By monitoring the threats as they become more dangerous over time, effective patches can be put in place. The Sasser worm targets a weakness in Microsoft Windows Local Security Authority Subsystem Service (LSASS.) At this point, the worm doesn't look to do serious damage--and no damage at all to those who have installed the relevant patch--but it could become more dangerous if more variants are created.

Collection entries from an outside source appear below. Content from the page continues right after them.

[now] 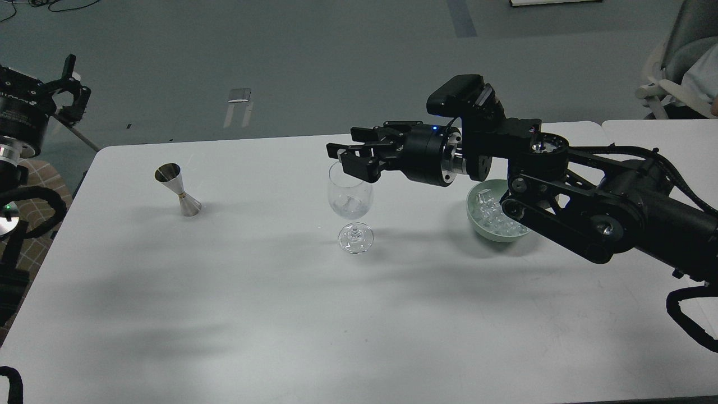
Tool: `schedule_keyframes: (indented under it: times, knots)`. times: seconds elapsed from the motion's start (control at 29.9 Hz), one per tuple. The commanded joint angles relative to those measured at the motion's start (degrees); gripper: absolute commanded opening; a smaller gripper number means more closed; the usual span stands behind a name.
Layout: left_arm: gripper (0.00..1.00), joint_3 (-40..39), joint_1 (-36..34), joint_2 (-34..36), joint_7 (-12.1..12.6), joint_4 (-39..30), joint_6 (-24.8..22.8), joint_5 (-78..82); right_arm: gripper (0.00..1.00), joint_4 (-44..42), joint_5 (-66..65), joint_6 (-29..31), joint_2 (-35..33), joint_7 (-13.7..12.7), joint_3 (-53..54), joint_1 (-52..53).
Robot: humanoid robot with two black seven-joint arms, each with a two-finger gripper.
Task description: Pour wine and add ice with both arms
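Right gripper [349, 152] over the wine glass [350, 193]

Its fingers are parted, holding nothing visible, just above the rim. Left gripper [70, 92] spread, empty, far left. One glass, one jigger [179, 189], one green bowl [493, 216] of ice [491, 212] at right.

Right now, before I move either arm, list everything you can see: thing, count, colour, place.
table: one, white, fills the view.
wine glass: one, clear, upright at table centre; ice seems to lie inside.
jigger: one, silver, upright at table left.
bowl: one, pale green, right of the glass.
ice: many cubes, clear, in the bowl.
chair: one, grey-white, top right, off the table.
left gripper: black, raised off the table's left edge, open, empty.
right gripper: black, over the glass rim; grip unclear.
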Motion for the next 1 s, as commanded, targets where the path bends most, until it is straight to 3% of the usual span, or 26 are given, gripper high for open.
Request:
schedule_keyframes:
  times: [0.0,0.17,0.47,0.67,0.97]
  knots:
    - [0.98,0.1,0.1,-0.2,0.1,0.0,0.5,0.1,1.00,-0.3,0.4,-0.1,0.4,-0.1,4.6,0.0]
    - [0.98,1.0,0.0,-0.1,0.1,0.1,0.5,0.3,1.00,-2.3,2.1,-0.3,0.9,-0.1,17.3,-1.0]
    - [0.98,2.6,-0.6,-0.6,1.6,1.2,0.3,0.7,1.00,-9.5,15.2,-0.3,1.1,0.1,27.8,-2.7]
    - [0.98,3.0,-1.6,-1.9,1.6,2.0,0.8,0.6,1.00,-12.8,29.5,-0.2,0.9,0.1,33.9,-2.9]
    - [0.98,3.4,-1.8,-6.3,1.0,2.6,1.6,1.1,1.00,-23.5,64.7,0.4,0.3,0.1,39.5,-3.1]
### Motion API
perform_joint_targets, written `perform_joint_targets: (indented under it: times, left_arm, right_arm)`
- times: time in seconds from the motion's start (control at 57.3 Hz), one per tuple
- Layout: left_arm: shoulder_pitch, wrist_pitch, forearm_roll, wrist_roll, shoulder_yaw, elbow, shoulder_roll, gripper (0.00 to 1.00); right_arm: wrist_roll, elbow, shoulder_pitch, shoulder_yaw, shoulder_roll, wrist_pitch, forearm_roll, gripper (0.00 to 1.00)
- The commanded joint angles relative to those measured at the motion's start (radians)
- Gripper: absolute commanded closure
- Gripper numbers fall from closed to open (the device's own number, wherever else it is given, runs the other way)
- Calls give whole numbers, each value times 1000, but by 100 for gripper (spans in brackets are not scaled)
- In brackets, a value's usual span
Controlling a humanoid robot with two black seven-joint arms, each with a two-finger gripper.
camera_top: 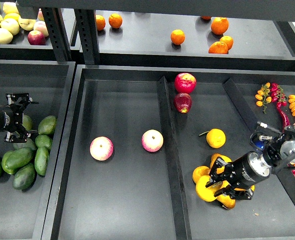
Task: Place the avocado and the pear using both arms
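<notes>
My left gripper (25,118) hangs open over the left bin, beside a pile of green avocados (22,159). One avocado (29,122) shows partly between its fingers; I cannot tell whether they touch it. My right gripper (213,186) is shut on a golden-yellow pear (206,189) and holds it low at the pile of yellow pears (201,173) in the right-hand compartment. Part of that pile is hidden under the gripper and wrist. Another yellow fruit with a stem (216,138) lies alone farther back.
Two pink-yellow apples (101,148) (152,140) lie in the middle compartment, left of a raised divider (167,145). Two red apples (185,83) sit at the back. Chillies and small fruits (282,107) lie at the right. Oranges (177,36) are on the shelf above.
</notes>
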Motion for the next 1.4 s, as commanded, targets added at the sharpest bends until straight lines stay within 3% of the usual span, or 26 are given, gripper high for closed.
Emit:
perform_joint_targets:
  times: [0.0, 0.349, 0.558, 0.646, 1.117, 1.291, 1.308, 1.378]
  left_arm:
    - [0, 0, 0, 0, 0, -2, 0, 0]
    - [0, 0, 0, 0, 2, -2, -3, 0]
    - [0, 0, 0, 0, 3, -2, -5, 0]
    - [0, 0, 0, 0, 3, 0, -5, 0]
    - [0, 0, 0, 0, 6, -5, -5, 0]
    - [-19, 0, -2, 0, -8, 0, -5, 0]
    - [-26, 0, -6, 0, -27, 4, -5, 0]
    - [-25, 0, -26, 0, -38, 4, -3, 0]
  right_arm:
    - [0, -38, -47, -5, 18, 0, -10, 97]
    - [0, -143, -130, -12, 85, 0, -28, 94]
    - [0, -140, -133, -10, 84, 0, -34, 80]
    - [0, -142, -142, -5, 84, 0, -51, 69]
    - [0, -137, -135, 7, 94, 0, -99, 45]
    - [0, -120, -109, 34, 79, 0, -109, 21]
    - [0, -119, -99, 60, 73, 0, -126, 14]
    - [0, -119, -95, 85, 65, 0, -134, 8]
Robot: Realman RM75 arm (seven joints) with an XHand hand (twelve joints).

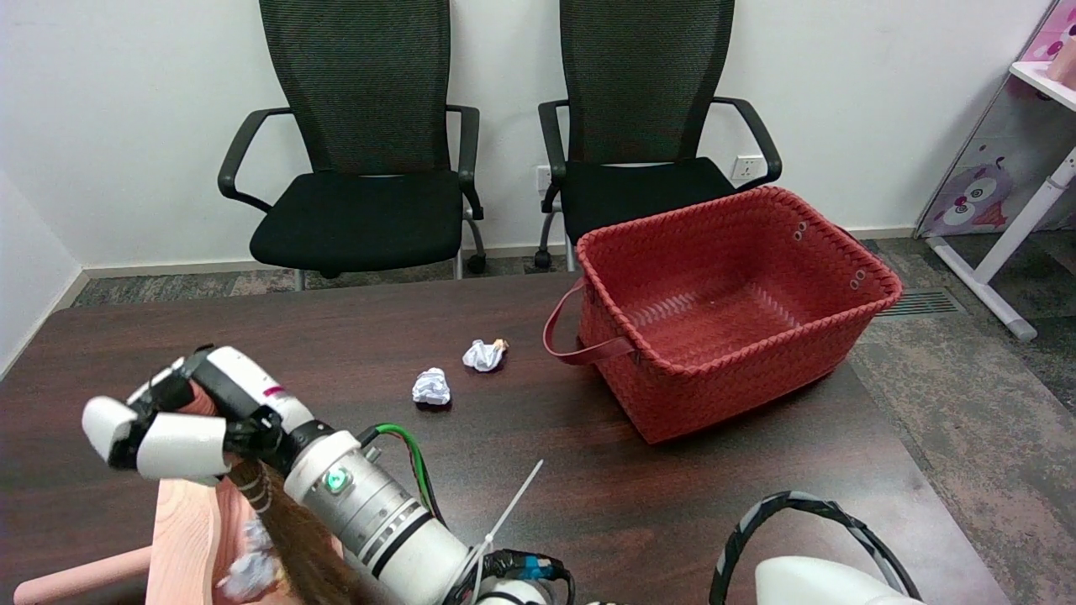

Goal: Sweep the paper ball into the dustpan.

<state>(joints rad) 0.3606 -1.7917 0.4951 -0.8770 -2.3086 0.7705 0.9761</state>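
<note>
At the near left corner of the dark wooden surface (588, 504) lies a pink dustpan (181, 538), its handle running off toward the left edge of the picture. A crumpled paper ball (250, 571) sits inside the pan, partly covered by the brown bristles of a brush (294, 546). Just above the pan, the right robot hand (181, 420) has its fingers curled around the top of the brush, holding it with the bristles hanging down into the pan. The white arm runs from the hand toward the lower middle of the picture, with a green light on the wrist.

Farther in, near the middle of the surface, two more crumpled paper balls rest apart from the pan: one (431, 387) nearer, the other (484, 355) just beyond it and to the right.

At the far right corner stands a red woven basket (639, 395), with a loop handle on its left side; nothing can be seen inside it.

Behind the surface, two black office chairs (361, 202) stand against a white wall.
</note>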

"Hackers will try a test bed first," said Cottingham. "They tweak the code. We watch these attacks bubble up. When they get it right, it can propagate in 10 minutes. These things can really go when they go." AT&T has more than 350 security analysts, including several PhD cryptographers, who monitor Internet traffic 24 hours a day, seven days a week. Cottingham noted that they examine protocols and not customer payloads, so there's no violation of privacy involved.

Cottingham noted another new security trend: more threats to enterprise networks are coming from within the enterprise than from without. Better defensive firewalls, filters, and systems are in place to block threats from entering through enterprise portals. Often, a traveling employee with a laptop will inadvertently introduce a virus or a worm to an enterprise network. The AT&T approach--forcing remote-access workstations to have anti-virus software in place or the machine will be blocked from the network--has been an effective way of dealing with many internal threats, Cottingham said.

What about a killer threat, a virus that some say could bring down the entire Internet?

"We haven't seen the big one," said Cottingham. "No one can predict that it will happen." If and when it comes, he said the security world will be ready for it. While he believes the Web won't ever be completely free from malicious cyber attacks, he said its security is improving all the time and is gaining on the cyber terrorists.